**Task details:**
Give the whole listing below once more, exactly, without pictures.
━━━━━━━━━━━━━━━━
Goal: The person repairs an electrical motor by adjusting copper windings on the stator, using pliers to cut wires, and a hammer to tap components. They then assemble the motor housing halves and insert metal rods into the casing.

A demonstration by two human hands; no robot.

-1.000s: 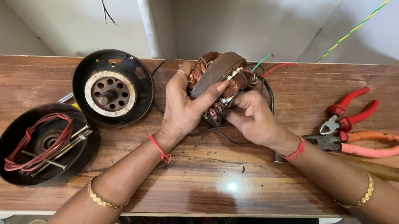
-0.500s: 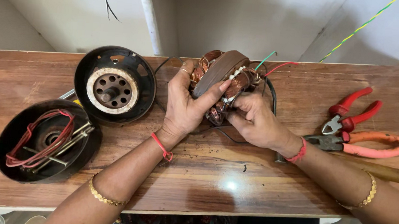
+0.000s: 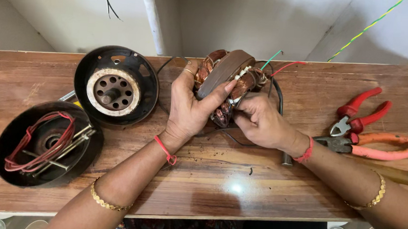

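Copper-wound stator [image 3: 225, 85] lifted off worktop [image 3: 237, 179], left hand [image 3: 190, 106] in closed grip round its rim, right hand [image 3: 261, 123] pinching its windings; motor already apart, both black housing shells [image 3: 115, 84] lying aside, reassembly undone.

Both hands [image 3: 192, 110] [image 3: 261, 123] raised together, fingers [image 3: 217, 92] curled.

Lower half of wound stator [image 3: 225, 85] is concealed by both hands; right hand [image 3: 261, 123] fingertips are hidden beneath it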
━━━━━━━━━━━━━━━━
**Result of the exercise:**
Goal: The person repairs an electrical motor by adjusting copper windings on the stator, using pliers to cut wires, and a hammer to tap components. They then assemble the motor housing halves and insert metal rods into the casing.

A demonstration by two human hands; no robot.

-1.000s: 
-0.500s: 
+0.000s: 

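Copper-wound stator [image 3: 225, 85] lifted off worktop [image 3: 237, 179], left hand [image 3: 190, 106] in closed grip round its rim, right hand [image 3: 261, 123] pinching its windings; motor already apart, both black housing shells [image 3: 115, 84] lying aside, reassembly undone.

Both hands [image 3: 192, 110] [image 3: 261, 123] raised together, fingers [image 3: 217, 92] curled.

Lower half of wound stator [image 3: 225, 85] is concealed by both hands; right hand [image 3: 261, 123] fingertips are hidden beneath it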

There is nothing more to this answer.